Find every line below with the word "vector". Then give only how many there are.

───── MATERIAL SHOWN ─────

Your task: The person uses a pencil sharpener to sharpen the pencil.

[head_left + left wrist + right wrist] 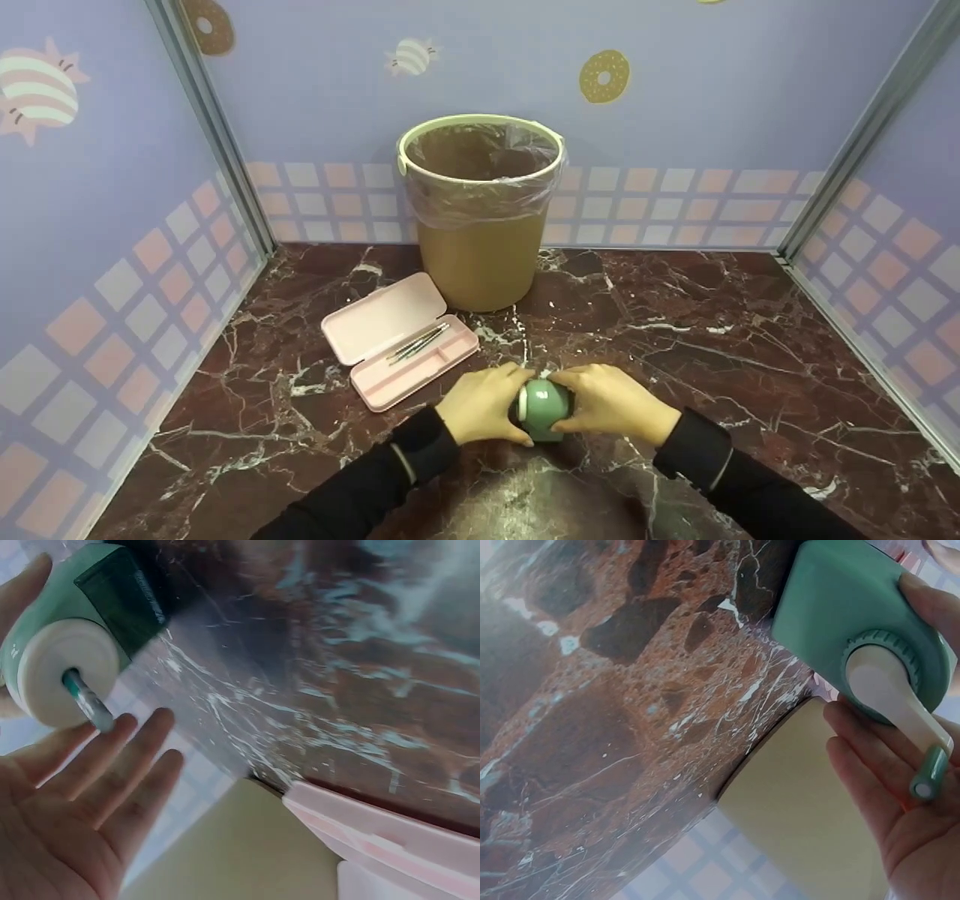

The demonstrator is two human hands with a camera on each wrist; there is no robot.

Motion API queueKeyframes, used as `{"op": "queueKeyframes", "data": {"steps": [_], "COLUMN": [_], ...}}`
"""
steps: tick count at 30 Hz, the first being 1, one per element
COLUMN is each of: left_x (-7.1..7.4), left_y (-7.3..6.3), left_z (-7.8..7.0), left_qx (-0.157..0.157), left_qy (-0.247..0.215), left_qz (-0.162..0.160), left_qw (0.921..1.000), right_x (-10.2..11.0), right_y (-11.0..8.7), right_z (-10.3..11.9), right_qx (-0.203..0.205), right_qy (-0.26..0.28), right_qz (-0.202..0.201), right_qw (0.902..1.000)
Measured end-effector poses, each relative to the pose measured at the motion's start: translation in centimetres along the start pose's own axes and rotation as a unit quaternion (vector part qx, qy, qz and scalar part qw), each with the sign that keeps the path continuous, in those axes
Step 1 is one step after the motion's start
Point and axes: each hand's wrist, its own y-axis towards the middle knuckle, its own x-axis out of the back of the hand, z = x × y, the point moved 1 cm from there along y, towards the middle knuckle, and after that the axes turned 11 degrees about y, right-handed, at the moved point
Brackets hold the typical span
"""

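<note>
A green hand-crank pencil sharpener (pixel 546 409) with a dark clear window stands between both hands near the table's front middle. From its white round holder (pixel 45 682) sticks the end of a shiny pencil (pixel 91 703). My left hand (pixel 486 409) holds the sharpener's left side, thumb near me and fingers on the far side; the outer ones are spread straight. On the crank side, my right hand (pixel 619 405) grips the body with its thumb (pixel 934 607). The white crank (pixel 889 694) with its green knob (pixel 930 772) hangs in front of that palm.
Left of the hands lies an open pink pencil case (pixel 386 319) with several patterned pencils (pixel 418 343) in it. Behind stands a tan bin (pixel 480 262) lined with a clear bag. Patterned panels (pixel 705 202) wall the marbled table (pixel 750 337) at the back and sides.
</note>
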Motion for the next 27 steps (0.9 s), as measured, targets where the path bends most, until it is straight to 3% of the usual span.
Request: {"op": "queueKeyframes", "data": {"steps": [14,27], "left_x": [-1.1,-1.9], "left_y": [2.0,2.4], "left_z": [-1.3,-1.1], "left_qx": [0.048,0.056], "left_qy": [0.078,0.057], "left_qz": [0.014,0.006], "left_qw": [0.9957,0.9968], "right_x": [-0.9,-0.7], "right_y": [0.9,0.6], "right_z": [0.5,0.4], "right_qx": [0.017,0.005], "right_qy": [-0.017,0.000], "right_qz": [-0.009,-0.013], "right_qw": [0.9997,0.9999]}}
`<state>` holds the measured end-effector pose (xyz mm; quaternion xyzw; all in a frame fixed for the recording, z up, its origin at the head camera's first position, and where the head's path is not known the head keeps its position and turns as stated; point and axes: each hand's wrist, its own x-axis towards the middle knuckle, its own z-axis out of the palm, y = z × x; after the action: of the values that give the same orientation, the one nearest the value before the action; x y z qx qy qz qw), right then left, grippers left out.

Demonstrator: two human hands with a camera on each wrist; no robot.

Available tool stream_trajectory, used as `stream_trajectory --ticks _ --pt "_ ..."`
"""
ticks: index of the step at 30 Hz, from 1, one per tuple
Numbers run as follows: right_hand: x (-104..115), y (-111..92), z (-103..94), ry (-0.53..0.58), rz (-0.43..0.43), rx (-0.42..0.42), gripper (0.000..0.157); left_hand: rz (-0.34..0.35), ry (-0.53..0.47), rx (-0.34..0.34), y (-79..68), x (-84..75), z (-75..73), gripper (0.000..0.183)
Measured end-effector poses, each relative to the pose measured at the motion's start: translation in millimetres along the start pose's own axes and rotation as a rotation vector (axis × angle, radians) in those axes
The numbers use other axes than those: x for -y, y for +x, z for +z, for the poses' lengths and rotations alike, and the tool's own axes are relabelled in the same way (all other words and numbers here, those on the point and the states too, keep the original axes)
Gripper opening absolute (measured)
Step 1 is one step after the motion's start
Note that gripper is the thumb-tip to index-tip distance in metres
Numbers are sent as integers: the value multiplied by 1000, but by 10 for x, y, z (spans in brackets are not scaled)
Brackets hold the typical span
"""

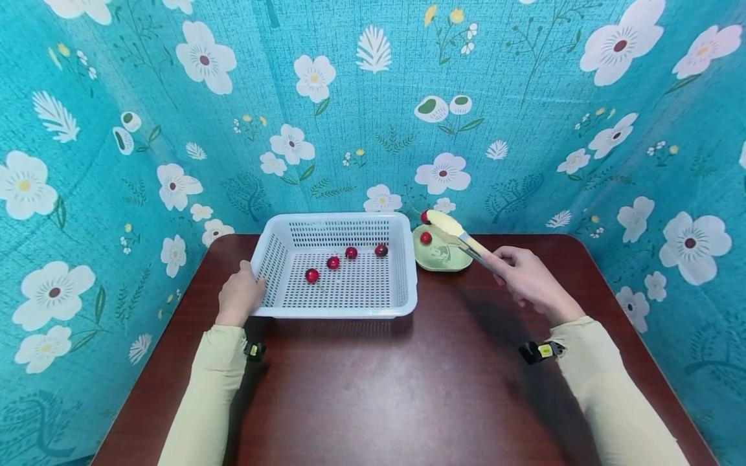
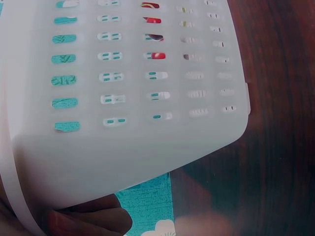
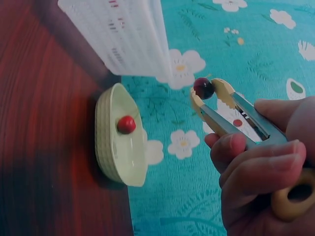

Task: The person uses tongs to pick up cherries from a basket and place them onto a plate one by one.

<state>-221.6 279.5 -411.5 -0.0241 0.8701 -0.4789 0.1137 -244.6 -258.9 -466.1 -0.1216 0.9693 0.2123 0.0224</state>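
My left hand [image 1: 240, 294] grips the left side of a white plastic basket [image 1: 332, 312] with slotted walls. Several red cherries lie on its floor, one cherry [image 1: 312, 276] nearest the front. In the left wrist view, curled fingers [image 2: 93, 219] show under the rim of the basket. My right hand [image 1: 527, 278] holds tongs [image 3: 221, 123] with pale yellow tips. Pinched between those tips is a dark red cherry [image 3: 203, 88], held in the air above a green dish [image 3: 130, 162]. Another cherry [image 3: 126, 124] lies in the dish, which stands against the basket's right side in the head view.
Both basket and dish stand at the far edge of a dark brown table [image 1: 350, 388]. Behind and on both sides hangs a turquoise flowered cloth [image 1: 361, 116]. Each wrist wears a small black strap device, the right one [image 1: 542, 351] near the sleeve cuff.
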Motion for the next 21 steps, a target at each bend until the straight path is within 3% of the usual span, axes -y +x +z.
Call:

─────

FINISHED TASK — 2